→ **Work to complete**:
Using the records below, find every line that includes "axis" and copy it.

>>>

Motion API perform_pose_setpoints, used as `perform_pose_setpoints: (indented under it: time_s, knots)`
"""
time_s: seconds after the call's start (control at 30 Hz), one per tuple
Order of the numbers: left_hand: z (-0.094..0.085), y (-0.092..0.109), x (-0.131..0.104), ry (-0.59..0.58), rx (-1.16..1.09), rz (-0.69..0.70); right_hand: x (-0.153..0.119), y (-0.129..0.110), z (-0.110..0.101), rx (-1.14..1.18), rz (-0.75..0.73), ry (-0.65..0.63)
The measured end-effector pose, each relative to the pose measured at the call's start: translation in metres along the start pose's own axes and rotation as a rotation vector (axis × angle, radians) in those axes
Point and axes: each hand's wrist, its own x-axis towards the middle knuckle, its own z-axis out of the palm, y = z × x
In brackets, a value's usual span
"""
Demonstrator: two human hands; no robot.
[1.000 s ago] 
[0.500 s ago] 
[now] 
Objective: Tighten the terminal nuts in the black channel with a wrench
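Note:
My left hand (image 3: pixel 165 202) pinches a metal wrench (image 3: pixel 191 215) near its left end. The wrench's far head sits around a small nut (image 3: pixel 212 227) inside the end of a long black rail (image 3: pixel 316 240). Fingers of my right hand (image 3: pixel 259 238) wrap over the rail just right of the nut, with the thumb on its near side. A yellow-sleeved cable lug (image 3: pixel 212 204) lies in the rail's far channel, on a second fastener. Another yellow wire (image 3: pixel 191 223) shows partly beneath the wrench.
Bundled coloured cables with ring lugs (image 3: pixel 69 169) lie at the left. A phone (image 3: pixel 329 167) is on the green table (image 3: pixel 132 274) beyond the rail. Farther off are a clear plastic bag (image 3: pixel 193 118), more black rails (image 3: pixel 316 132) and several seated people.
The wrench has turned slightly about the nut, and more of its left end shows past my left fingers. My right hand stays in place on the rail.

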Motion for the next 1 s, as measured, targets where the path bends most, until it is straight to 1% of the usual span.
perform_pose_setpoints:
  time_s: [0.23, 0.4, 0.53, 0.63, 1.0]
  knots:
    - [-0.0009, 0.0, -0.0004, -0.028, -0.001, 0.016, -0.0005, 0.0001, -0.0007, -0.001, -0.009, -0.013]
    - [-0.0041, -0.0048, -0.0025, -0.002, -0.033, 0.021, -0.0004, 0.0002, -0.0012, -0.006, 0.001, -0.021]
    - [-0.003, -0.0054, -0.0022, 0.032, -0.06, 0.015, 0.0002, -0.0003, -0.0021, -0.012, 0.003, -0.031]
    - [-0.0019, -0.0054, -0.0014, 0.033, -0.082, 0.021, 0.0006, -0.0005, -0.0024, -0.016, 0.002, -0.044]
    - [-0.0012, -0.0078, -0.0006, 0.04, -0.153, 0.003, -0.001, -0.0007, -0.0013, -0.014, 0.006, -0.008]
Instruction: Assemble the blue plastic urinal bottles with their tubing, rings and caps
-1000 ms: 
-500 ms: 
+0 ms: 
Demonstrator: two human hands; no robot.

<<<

→ **Output below**:
The measured end-effector pose, each relative to the pose measured at the call's start: translation in metres along the start pose's own axes and rotation as a rotation vector (axis × angle, radians) in those axes
Point and axes: each hand's wrist, its own x-axis towards the middle knuckle, its own z-axis out of the palm, y = z × x

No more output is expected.